Assigned task | Every line below containing the word "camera" should be found and copied.

Raw data |
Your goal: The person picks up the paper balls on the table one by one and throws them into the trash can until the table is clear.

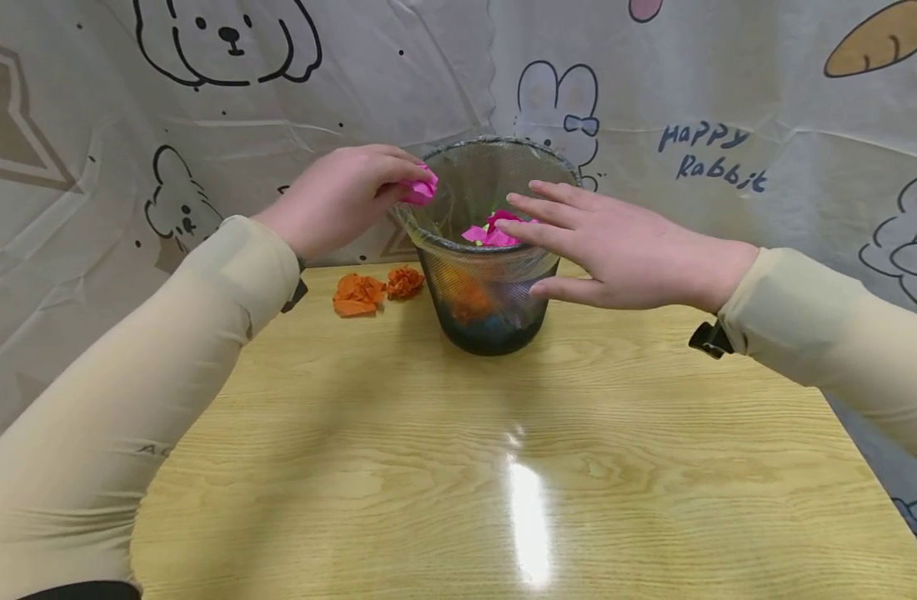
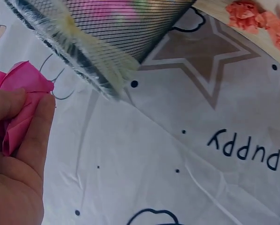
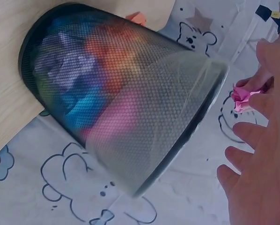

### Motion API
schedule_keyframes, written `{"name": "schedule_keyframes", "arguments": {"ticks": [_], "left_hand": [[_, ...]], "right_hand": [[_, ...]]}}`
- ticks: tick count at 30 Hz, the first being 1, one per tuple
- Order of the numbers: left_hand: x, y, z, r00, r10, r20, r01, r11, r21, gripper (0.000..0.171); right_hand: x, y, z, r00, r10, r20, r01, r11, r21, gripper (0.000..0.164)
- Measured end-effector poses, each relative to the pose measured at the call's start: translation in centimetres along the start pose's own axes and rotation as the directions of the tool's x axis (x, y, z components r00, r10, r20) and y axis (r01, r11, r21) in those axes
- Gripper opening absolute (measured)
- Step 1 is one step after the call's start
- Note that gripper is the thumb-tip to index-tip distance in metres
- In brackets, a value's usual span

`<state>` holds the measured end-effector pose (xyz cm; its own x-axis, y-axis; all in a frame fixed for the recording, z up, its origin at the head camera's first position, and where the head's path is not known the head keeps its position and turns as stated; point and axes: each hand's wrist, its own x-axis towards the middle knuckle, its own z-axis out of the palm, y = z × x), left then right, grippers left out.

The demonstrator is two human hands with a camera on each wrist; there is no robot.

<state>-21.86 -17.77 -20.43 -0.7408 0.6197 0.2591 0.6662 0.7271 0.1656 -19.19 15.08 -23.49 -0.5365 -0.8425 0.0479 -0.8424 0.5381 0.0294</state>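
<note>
Pinched between thumb and fingers of my left hand (image 1: 346,196) is a crumpled pink paper ball (image 1: 421,185), held at the left rim of a black mesh wastebasket (image 1: 496,275). The left wrist view shows the same pink paper (image 2: 25,89) between thumb and fingertips. My right hand (image 1: 616,246) spreads its straight fingers over the basket's right side, holding nothing. Pink paper (image 1: 492,233) lies inside the basket. Through the mesh, the right wrist view shows orange, blue (image 3: 81,110), purple and pink crumpled paper. A clear plastic liner (image 3: 177,75) folds over the rim.
Two orange crumpled papers, one flat-sided (image 1: 357,295) and one rounder (image 1: 404,282), lie on the wooden table (image 1: 458,467) left of the basket. Behind stands a pale curtain (image 1: 428,75) printed with cartoon animals. The table's right edge runs below my right forearm.
</note>
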Motion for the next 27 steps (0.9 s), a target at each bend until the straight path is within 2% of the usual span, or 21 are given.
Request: {"name": "schedule_keyframes", "arguments": {"ticks": [4, 9, 15, 22, 27], "left_hand": [[1.5, 0.6, 0.4, 0.999, 0.008, 0.040, -0.008, 1.000, -0.003, 0.029], [2.6, 1.1, 1.2, 0.993, -0.021, 0.113, 0.022, 1.000, 0.000, 0.031], [3.0, 1.3, 1.8, 0.992, -0.025, 0.125, 0.022, 0.999, 0.026, 0.033], [3.1, 1.5, 1.6, 0.980, -0.102, 0.172, 0.088, 0.992, 0.085, 0.048], [2.8, 1.4, 1.6, 0.973, -0.128, 0.193, 0.101, 0.985, 0.140, 0.059]], "right_hand": [[-0.5, 0.6, 0.0, 1.000, 0.023, -0.005, -0.023, 0.999, 0.022, 0.076], [-1.0, 0.8, 0.1, 0.999, 0.024, -0.022, -0.023, 0.999, 0.026, 0.076], [-1.3, 0.8, 0.3, 0.999, 0.024, -0.031, -0.023, 0.999, 0.024, 0.076], [-1.5, 0.7, 0.6, 1.000, 0.019, -0.024, -0.018, 1.000, 0.013, 0.076], [-1.5, 0.7, 0.8, 1.000, 0.007, -0.023, -0.007, 1.000, 0.004, 0.075]]}}
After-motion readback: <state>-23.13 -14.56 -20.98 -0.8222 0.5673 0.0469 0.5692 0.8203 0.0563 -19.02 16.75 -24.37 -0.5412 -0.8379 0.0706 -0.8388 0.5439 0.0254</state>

Answer to this exercise |
`<state>` holds the measured end-effector pose (xyz cm; its own x-axis, y-axis; all in a frame fixed for the recording, z up, its origin at the head camera's first position, and where the head's path is not known the head keeps its position and turns as stated; point and axes: each hand's wrist, its own x-axis towards the middle knuckle, its own z-axis out of the palm, y = z × x), left then right, grippers left out.
The demonstrator is two human hands with a camera on each wrist; there is no robot.

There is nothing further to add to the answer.